Source records:
-=-=-=-=-

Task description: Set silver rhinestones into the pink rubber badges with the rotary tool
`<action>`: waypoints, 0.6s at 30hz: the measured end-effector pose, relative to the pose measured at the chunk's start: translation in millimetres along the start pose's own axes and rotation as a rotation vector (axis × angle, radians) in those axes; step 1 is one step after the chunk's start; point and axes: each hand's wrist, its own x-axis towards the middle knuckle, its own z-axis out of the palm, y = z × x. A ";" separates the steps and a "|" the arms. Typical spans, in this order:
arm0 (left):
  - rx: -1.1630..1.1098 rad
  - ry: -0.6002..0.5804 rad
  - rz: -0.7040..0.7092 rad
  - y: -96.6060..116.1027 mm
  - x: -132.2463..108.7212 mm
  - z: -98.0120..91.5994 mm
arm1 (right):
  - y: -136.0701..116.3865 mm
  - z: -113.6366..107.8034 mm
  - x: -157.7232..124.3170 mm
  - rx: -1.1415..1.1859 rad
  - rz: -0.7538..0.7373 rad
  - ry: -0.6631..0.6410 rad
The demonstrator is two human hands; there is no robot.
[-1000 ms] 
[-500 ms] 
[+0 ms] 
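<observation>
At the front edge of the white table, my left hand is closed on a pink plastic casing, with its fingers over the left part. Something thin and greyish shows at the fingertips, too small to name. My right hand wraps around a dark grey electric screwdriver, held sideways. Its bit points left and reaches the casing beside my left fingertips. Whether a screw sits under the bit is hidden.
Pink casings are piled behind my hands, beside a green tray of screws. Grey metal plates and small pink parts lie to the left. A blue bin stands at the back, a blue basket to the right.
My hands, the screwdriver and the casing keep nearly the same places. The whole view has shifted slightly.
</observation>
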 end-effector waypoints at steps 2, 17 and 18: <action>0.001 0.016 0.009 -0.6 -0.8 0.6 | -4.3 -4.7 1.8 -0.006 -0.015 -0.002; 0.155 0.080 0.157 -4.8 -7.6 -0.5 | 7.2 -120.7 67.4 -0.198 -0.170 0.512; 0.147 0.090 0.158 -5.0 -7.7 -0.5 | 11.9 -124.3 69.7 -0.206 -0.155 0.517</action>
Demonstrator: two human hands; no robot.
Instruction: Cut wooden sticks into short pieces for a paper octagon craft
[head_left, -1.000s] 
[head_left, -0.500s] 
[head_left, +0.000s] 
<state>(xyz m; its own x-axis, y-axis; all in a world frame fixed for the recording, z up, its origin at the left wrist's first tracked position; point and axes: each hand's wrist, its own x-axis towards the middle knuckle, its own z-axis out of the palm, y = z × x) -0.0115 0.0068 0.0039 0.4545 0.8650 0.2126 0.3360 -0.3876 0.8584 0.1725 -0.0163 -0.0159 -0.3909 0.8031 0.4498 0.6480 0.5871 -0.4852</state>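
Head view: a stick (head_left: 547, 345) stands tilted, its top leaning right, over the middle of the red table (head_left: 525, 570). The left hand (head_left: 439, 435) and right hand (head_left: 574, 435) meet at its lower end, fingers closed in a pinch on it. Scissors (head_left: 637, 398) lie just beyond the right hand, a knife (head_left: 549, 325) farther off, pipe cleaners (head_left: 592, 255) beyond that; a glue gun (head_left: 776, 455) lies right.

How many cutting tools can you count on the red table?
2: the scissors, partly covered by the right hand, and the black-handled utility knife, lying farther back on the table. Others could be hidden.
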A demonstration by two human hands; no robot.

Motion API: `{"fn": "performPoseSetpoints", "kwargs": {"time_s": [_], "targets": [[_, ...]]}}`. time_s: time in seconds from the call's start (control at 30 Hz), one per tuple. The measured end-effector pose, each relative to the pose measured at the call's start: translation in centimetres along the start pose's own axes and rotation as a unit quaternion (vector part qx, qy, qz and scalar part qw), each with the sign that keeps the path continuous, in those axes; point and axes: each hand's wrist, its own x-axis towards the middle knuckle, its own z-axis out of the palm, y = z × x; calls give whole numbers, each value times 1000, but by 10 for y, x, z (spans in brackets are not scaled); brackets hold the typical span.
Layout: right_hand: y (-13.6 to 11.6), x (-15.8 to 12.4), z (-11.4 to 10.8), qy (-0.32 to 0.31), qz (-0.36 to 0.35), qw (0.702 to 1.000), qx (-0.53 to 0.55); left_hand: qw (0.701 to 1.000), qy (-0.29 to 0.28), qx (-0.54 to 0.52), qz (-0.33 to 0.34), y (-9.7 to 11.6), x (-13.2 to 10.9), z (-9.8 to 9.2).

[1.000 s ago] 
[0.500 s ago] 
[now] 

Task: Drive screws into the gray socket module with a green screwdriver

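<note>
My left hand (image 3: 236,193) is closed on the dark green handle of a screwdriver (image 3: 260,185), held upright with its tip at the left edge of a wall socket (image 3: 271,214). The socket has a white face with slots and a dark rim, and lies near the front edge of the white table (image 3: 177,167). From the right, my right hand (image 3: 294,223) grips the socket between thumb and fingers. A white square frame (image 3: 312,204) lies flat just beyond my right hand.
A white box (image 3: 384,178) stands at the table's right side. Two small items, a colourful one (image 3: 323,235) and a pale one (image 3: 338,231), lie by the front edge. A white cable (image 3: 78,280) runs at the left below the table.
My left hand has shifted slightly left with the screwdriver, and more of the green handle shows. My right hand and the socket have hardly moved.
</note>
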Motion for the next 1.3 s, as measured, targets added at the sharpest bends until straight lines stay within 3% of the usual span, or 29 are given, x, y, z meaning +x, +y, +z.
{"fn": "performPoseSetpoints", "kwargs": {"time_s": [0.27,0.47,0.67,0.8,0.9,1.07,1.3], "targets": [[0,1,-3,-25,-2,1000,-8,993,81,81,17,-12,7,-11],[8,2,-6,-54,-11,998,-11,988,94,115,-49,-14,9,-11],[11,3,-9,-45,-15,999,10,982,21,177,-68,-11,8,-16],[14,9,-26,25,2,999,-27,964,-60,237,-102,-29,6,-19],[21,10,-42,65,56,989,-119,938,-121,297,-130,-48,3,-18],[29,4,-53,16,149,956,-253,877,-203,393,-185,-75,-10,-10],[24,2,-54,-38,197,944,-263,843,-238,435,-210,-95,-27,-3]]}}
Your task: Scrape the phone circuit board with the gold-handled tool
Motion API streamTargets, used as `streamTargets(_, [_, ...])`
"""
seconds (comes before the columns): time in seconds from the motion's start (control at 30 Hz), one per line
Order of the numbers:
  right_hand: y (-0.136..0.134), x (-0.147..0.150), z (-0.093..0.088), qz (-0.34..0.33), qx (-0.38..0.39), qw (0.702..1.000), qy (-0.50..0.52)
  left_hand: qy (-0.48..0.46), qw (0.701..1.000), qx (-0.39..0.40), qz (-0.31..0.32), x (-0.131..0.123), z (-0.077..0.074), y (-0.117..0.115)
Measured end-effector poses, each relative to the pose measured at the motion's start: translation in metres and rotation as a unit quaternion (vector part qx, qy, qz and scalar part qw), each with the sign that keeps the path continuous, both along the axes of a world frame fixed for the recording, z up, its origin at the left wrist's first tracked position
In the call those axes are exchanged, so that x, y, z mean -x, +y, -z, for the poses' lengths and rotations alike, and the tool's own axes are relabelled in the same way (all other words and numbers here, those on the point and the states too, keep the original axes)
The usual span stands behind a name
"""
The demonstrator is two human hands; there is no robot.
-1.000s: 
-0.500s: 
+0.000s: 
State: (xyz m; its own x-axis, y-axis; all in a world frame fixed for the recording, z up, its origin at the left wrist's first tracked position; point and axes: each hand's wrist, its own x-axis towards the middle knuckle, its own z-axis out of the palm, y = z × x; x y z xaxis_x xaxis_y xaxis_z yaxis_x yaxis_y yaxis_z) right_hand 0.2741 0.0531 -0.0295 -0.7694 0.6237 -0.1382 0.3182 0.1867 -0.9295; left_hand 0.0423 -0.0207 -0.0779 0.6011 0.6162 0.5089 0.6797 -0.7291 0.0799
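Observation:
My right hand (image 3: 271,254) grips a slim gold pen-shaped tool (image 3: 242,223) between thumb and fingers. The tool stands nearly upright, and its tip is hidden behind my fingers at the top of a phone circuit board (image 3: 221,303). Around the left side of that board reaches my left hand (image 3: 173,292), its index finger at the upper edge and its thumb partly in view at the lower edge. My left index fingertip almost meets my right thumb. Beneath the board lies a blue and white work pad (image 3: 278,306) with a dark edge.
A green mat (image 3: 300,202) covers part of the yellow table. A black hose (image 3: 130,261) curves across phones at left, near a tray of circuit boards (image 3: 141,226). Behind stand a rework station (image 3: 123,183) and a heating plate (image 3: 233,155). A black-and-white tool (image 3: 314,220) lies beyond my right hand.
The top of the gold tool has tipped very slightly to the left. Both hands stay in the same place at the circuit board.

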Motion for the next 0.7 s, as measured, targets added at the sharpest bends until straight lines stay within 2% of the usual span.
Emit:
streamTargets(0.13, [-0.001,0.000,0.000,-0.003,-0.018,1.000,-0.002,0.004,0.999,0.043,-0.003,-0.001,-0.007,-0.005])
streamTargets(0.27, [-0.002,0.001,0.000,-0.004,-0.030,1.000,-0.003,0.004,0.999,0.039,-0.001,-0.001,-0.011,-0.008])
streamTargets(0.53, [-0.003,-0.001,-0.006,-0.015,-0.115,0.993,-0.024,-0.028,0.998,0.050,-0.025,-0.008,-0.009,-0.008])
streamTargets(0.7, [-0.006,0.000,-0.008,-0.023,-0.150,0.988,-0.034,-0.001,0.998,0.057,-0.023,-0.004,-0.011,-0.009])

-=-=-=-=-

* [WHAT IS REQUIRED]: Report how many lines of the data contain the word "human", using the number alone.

* [SOLUTION FOR THIS TASK]: 4